I'm more upset than I'd like to be about this and I think it is due to my AP goals so shot to sh*t on so many levels, this seems like the cherry on the cake.

I didn't want to introduce a blanky, but he is very "sucky" and I had a nervous breakdown from lack of sleep when he was five or so months old. He eventually started sucking his thumb, but he still got very attached to the blanky. He is also very demanding, even though he was slung 24/7 (I have threads here from a couple of years ago)... overall, it has been difficult and I took the blanky short cut. This got me my nights to sleep (still cosleeping), so I should be thankful but now he wants blanky through the day. I tried over six months ago to get rid of blanky by offering more breastfeeds but he won't have it. In fact, he will only feed in the dark, for his three feeds a day (wake, pre-nap and pre bed), and I won't just take it away unless I could supplant myself instead but I'm not sure how.
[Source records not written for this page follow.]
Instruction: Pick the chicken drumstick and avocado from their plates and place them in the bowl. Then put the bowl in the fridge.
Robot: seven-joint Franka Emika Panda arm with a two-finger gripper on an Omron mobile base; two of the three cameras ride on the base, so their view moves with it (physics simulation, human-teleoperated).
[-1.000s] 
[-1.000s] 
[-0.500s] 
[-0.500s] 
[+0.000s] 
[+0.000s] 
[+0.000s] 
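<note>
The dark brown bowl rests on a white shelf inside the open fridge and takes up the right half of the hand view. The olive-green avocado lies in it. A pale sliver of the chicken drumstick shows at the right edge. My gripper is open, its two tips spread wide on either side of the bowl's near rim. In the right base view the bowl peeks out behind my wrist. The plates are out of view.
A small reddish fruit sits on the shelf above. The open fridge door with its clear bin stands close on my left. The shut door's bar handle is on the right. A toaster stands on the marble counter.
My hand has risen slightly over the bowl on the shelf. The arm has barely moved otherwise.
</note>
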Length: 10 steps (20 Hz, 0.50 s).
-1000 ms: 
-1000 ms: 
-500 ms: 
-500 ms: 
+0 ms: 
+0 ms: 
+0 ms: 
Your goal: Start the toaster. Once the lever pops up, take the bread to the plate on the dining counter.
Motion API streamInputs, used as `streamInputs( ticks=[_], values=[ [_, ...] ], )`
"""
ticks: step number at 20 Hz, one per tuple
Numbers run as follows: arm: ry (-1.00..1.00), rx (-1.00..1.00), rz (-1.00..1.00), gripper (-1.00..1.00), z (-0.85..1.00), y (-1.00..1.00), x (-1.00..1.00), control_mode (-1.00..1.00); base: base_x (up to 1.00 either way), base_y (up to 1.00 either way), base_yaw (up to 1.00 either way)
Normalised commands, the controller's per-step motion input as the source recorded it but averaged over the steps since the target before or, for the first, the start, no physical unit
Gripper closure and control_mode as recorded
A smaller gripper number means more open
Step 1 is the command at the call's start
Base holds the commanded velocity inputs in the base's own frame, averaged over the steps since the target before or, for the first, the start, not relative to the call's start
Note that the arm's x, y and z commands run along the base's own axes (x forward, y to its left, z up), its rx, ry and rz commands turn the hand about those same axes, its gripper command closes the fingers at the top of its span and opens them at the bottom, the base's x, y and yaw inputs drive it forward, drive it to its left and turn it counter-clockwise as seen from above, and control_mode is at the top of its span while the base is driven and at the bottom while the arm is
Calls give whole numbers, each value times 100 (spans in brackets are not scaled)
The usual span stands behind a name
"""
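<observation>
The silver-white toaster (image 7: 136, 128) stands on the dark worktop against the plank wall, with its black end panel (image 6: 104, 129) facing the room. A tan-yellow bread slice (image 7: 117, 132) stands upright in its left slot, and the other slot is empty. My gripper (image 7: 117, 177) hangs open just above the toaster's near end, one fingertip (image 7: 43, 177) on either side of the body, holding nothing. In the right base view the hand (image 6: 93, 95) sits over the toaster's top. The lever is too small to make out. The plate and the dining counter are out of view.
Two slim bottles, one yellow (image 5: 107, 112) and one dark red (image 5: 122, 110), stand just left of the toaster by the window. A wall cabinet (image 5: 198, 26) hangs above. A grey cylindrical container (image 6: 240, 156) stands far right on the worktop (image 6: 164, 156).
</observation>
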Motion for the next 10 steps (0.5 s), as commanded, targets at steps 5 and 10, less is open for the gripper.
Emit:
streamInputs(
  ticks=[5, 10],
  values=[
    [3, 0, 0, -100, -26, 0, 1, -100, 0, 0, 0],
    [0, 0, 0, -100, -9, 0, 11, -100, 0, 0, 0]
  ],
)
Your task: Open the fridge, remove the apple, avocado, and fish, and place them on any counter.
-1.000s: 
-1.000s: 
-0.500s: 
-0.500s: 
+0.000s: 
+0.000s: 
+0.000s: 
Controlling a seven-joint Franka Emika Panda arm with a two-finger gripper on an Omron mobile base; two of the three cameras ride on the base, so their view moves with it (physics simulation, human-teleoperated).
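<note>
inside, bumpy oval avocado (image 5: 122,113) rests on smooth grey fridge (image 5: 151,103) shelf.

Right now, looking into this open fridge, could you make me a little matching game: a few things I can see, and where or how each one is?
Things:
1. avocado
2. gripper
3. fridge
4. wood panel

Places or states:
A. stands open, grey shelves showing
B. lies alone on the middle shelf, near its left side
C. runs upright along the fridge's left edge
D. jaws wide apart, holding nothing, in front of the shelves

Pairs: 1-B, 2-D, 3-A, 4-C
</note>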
The one thing I really wanted was a strong attachment and something has gone wrong and I feel it is my fault, I took short cuts, I nap, I gave a blanky. DH says I'm too hard on myself, but the way I see it, he only has these first few years ONCE, I can DO this for that amount of time... I'm just not sure how. He seems upset so often...

I also don't resonate with the idea to enjoy this while it's happening. It just doesn't feel right.

Any ideas? is this daddy thing a phase?


----------



## EzzysMom (Mar 24, 2008)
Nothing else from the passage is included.